2. Il ressort des pièces du dossier soumis A...juges du fond que, le 27 juin 2003, la société American Telegraph et Telephone, qui n'avait pas d'établissement stable en France, a présenté une demande de remboursement de la taxe sur la valeur ajoutée ayant grevé les prestations de pose et d'entretien de câbles sous-marins réalisées en 2002 sur le territoire français. A l'appui de sa demande de remboursement, la société American Telegraph et Telephone a produit une copie d'un contrat avec la société France Télécom, par lequel les deux sociétés s'engageaient à se fournir mutuellement, pour la période du 1er février au 30 septembre 2002, des prestations de télécommunications sous la forme de la mise à disposition de minutes de téléphonie ainsi qu'une copie des états récapitulatifs (International Traffic Management Settlements) du coût des prestations que se sont rendues les deux sociétés au cours de la période, lesquels font apparaître que le coût des prestations rendues par la société France Télécom l'a emporté sur le coût des prestations rendues par la société American Telegraph et Telephone, de sorte que c'est la société France Télécom qui a émis à destination de la société American Telegraph et Telephone une facture correspondant au coût net des prestations de télécommunications ainsi échangées. Ces documents étaient de nature à établir que les prestations de pose et d'entretien de câbles sous-marins avaient été rendues en vue de la réalisation de prestations de télécommunications. Par suite, en jugeant, par un arrêt suffisamment motivé sur ce point, que la demande de remboursement de la taxe sur la valeur ajoutée qu'elle avait présentée devait être regardée comme incomplète au motif que ces documents n'établissaient pas la réalisation par la société American Telegraph et Telephone de prestations de télécommunications, la cour administrative d'appel a dénaturé les pièces du dossier qui lui était soumis. La société American Telegraph et Telephone est fondée, pour ce motif, à demander l'annulation de l'arrêt attaqué.

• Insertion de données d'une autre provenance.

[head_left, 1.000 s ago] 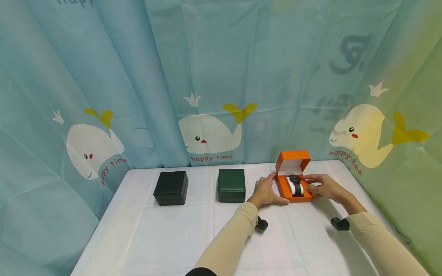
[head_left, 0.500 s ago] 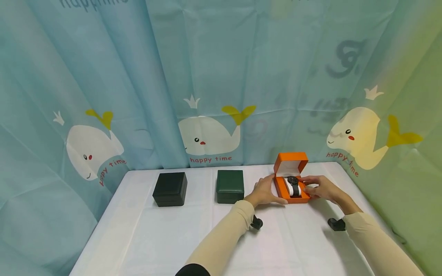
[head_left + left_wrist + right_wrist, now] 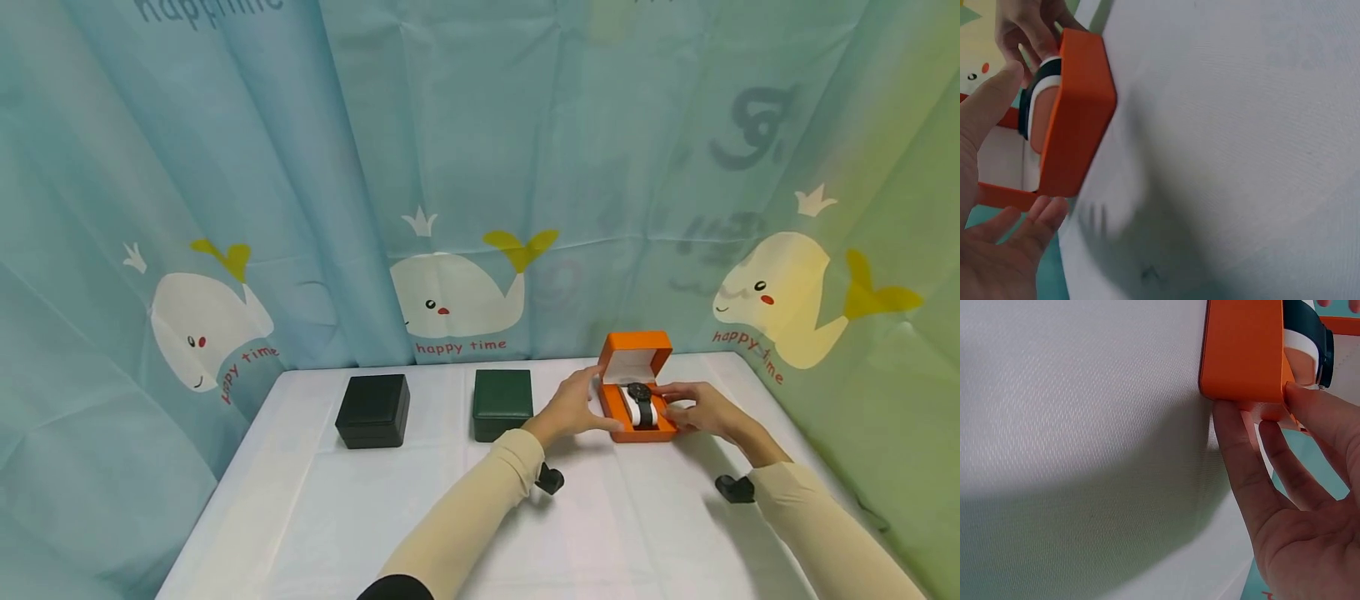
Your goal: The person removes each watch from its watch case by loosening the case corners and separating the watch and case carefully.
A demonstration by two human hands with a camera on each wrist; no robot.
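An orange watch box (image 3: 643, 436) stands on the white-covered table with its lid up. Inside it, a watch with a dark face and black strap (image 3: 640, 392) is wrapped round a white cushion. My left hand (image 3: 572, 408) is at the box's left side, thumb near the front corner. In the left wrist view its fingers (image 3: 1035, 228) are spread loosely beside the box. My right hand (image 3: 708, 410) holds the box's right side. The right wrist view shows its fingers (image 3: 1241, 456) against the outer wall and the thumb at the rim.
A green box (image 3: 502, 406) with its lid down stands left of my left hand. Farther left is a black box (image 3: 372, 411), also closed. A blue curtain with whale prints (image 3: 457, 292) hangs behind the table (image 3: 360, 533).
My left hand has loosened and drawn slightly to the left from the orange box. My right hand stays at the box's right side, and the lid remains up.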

3. Il y a lieu, dans les circonstances de l'espèce, de mettre à la charge de l'Etat la somme de 3 000 euros, à verser à la société American Telegraph et Telephone au titre des dispositions de l'article L. 761-1 du code de justice administrative.
D E C I D E :
--------------
Article 1er : L'arrêt de la cour administrative d'appel de Versailles du 20 mars 2014 est annulé.
Article 2 : L'affaire est renvoyée à la cour administrative d'appel de Versailles.
Article 3 : L'Etat versera à la société American Telegraph et Telephone la somme de 3 000 euros au titre de l'article L. 761-1 du code de justice administrative.
Article 4 : La présente décision sera notifiée à la société American Telegraph et Telephone et au ministre des finances et des comptes publics.